* **Try it**: Retrieve every line from the records in which the word "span" occurs.
BEGIN
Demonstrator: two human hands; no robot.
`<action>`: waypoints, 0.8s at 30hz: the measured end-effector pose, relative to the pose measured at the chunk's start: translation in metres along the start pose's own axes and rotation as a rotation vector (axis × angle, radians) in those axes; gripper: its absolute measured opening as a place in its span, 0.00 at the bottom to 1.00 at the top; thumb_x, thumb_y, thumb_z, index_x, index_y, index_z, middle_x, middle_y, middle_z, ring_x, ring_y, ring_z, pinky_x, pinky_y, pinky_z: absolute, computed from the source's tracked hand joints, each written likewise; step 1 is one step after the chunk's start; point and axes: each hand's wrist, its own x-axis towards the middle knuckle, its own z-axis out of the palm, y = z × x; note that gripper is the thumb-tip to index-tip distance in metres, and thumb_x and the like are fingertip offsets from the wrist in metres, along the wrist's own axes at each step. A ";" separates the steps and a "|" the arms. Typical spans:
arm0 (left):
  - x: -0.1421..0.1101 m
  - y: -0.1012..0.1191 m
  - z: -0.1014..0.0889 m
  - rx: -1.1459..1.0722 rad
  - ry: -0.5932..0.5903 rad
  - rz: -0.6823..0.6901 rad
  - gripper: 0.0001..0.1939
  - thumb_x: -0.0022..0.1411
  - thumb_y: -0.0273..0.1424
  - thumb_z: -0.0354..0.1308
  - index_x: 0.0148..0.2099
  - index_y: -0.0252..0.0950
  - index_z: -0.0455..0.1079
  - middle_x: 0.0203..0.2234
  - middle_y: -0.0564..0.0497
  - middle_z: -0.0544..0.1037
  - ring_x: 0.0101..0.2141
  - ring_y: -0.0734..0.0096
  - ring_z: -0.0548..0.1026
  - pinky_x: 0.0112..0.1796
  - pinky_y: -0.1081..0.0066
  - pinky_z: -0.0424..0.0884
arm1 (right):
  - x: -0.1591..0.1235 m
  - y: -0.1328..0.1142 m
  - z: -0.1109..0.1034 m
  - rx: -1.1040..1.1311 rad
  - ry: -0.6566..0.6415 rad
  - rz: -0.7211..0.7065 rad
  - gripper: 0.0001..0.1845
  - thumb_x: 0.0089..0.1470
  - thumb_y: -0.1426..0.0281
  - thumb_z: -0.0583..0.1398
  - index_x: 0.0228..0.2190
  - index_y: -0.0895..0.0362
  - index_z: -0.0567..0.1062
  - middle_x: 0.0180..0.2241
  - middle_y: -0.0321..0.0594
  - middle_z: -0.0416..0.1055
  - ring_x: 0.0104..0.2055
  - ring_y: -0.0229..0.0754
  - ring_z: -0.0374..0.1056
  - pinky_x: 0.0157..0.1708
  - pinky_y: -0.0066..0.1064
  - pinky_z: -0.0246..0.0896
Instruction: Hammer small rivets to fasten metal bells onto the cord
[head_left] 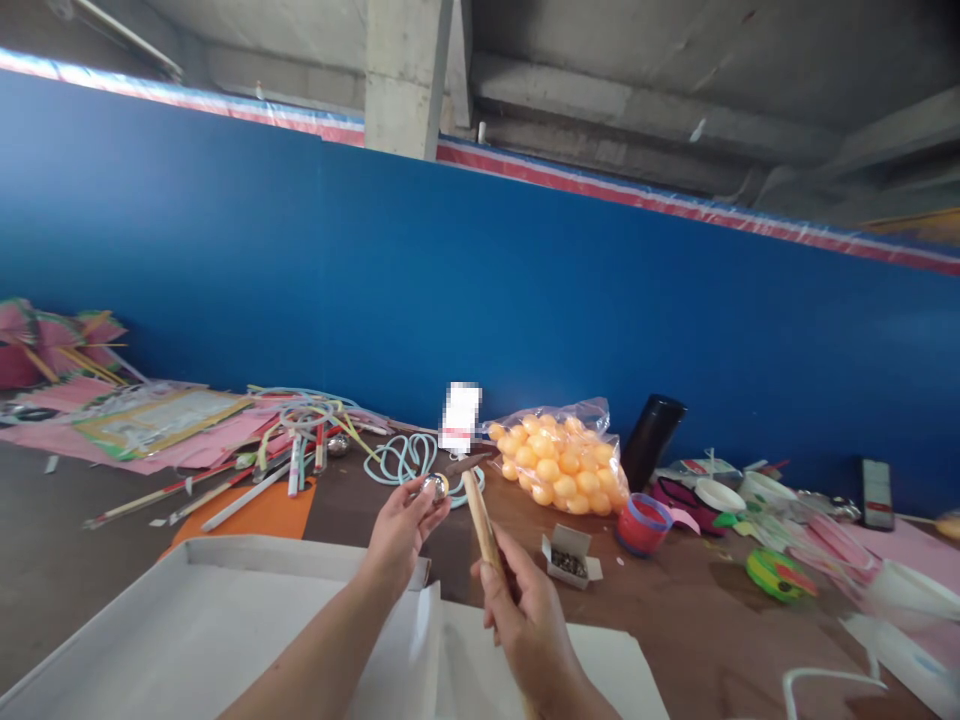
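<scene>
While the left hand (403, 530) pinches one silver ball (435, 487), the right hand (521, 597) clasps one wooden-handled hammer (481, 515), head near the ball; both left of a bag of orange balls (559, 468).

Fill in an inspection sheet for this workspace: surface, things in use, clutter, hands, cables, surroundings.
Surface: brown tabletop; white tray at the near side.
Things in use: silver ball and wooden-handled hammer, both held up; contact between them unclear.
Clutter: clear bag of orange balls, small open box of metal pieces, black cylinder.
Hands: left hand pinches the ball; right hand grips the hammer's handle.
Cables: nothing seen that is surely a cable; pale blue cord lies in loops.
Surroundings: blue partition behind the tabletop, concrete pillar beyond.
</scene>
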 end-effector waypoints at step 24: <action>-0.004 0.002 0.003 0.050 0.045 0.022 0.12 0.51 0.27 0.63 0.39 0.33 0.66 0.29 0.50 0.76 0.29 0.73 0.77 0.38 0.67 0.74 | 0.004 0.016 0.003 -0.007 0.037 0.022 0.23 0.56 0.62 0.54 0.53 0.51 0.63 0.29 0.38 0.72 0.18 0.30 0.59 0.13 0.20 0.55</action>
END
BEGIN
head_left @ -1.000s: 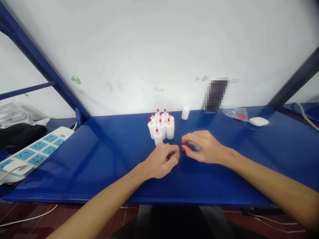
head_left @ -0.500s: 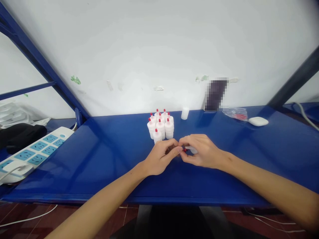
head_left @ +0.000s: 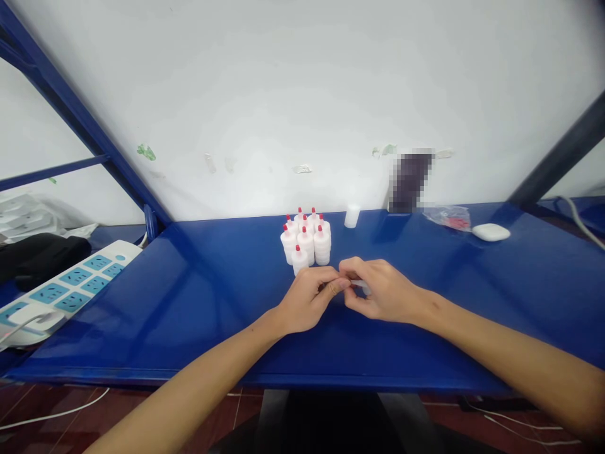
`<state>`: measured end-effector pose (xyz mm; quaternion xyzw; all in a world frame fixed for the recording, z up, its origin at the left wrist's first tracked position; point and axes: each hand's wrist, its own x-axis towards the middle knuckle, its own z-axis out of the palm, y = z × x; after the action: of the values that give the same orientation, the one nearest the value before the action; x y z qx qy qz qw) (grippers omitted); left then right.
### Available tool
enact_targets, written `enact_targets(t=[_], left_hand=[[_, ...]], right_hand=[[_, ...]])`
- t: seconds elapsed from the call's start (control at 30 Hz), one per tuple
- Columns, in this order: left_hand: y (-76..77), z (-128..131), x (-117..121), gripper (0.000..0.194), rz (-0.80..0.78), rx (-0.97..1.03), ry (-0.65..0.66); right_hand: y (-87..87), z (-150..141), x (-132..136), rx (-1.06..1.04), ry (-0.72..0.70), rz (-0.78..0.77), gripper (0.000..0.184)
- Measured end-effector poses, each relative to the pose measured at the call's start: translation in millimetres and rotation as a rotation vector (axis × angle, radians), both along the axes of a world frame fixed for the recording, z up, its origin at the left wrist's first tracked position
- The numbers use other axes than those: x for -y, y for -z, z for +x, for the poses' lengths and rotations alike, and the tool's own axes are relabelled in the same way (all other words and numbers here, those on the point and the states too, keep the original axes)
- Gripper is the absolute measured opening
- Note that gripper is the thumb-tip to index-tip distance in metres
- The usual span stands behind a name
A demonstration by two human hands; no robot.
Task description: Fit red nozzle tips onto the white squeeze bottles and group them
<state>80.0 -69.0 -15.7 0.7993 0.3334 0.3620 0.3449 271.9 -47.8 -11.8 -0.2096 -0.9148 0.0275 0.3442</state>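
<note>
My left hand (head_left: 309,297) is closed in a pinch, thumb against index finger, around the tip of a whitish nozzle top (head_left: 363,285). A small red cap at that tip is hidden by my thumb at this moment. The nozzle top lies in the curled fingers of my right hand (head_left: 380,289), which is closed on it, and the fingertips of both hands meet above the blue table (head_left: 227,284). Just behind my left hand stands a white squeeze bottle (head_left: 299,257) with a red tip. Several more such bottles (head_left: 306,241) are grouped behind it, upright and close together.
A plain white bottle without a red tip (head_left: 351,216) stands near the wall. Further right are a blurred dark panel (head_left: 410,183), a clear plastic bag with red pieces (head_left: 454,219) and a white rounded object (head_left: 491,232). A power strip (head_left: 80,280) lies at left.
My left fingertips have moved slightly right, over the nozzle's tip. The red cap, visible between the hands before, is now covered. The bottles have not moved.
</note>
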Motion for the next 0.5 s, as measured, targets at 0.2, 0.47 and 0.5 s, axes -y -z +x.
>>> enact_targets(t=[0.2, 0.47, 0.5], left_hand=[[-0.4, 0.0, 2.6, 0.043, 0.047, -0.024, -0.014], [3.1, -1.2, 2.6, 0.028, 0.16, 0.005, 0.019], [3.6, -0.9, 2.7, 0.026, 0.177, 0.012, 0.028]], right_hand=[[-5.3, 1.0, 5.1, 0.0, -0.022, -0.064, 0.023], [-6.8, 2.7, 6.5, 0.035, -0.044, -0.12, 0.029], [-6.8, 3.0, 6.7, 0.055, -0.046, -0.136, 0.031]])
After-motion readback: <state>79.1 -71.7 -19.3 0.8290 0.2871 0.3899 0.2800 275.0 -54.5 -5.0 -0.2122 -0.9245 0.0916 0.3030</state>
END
* **Task response**:
`<action>`: waypoints, 0.8s at 30hz: the measured end-effector pose, relative to the pose measured at the chunk's start: translation in metres along the start pose's own axes and rotation as a rotation vector (axis × angle, radians) in those axes; gripper: its absolute measured opening as a place in its span, 0.00 at the bottom to 1.00 at the top; thumb_x, thumb_y, thumb_z, index_x, index_y, index_z, middle_x, middle_y, middle_z, ring_x, ring_y, ring_z, pinky_x, pinky_y, pinky_z: absolute, computed from the source's tracked hand joints, each written likewise; step 1 is one step after the chunk's start; point and axes: each hand's wrist, its own x-axis towards the middle knuckle, its own z-axis out of the palm, y = z × x; note that gripper is the thumb-tip to index-tip distance in metres, and thumb_x and the like are fingertip offsets from the wrist in metres, along the wrist's own axes at each step. A ";" separates the steps and a "|" the arms. Typical spans:
- The usual span stands behind a name

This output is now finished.